My Lords, I rise to speak to Amendment 49CA. I declare my interests as set out in the register, especially in insurance. The amendment is about old gold plate, which I talked about at Second Reading. I will first pick up on something that the noble Lord, Lord Stevenson, said in his thought-provoking introduction, which was that businesses do not care where things come from. I am not sure that I agree with that. One thing they certainly do care about is the level playing field. If a business has a European Union regulation and it is over-implemented in its home nation and not in its competitor nations, it is at a disadvantage and cares a lot.

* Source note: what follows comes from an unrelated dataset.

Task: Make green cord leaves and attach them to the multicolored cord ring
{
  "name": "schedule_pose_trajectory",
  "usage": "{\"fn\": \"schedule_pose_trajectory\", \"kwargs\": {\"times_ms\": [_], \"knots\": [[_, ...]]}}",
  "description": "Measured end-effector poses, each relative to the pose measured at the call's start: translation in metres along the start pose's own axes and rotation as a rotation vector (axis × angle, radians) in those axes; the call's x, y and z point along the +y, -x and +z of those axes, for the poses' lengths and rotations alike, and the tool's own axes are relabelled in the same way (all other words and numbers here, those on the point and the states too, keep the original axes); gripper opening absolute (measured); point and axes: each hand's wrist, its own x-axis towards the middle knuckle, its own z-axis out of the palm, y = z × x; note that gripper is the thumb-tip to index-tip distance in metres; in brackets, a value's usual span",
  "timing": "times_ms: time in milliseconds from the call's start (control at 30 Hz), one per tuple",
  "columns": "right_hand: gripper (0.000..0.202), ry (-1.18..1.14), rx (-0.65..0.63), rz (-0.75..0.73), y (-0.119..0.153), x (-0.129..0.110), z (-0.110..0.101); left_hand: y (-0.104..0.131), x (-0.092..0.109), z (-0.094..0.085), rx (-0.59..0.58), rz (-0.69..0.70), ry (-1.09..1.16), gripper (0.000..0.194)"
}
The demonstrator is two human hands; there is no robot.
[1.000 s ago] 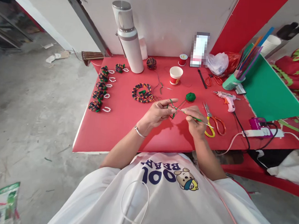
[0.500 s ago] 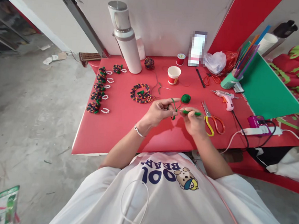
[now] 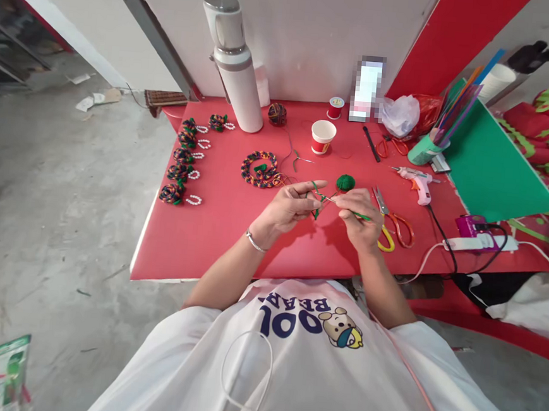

The old gold plate—it should be called lead plate because it is a great drain on business resource—problem can be briefly summarised by saying that there have been three eras of transposition of EU regulations. In reverse order, there is the era from coalition times—2011—until today, where there are very good transposition arrangements: a good solid

anti-gold plate look at any legislation and sunset and review clauses to ensure that things are self-righting if they are not quite right.

Then there is the period from 2006 and the Davidson review—of which more in a second—when the issue had been recognised and there were good anti-gold plate arrangements, but the use of sunset and review clauses was limited. Then there is the period prior to that, which I call old gold plate, where there was no self-righting mechanism for the shedding of the gold plate and the bringing into line of the UK with the other competitor nations of our regulatory environment.

I had a quick look at Lord Davidson’s review in preparation for this debate. I noticed that chapter 2 is called “Cases of Gold Plating”. The first three words of chapter 2 are “insurance mediation directive”. I was reminded last night by senior insurance industry colleagues that the 12 pages of that directive were turned by the FSA into more than 1,000 pages of stuff, which has been a source of great pain for my beloved home industry.

The reason behind the amendment is to try to provide a mechanism for getting the old gold plate reviewed. It is a mechanism which is compliant with the coalition, in that it is a one-shot mechanism—an individual, as a regulator, is in charge of reviewing themselves once and writing a report. That is all they have to do. It is a sort of reverse name and shame mechanism.

It was the best that I could do in terms of thinking up how one could attack the problem. It could be the case, but I hope it is not, that the Minister does not consider this a suitable Bill in which to begin attacking the problem. Sooner or later for, sound commercial reasons, we are going to have to tackle the old gold plate. I note that Lord Davidson’s report was in 2006, and nothing substantial has happened on his recommendations about the insurance mediation directive.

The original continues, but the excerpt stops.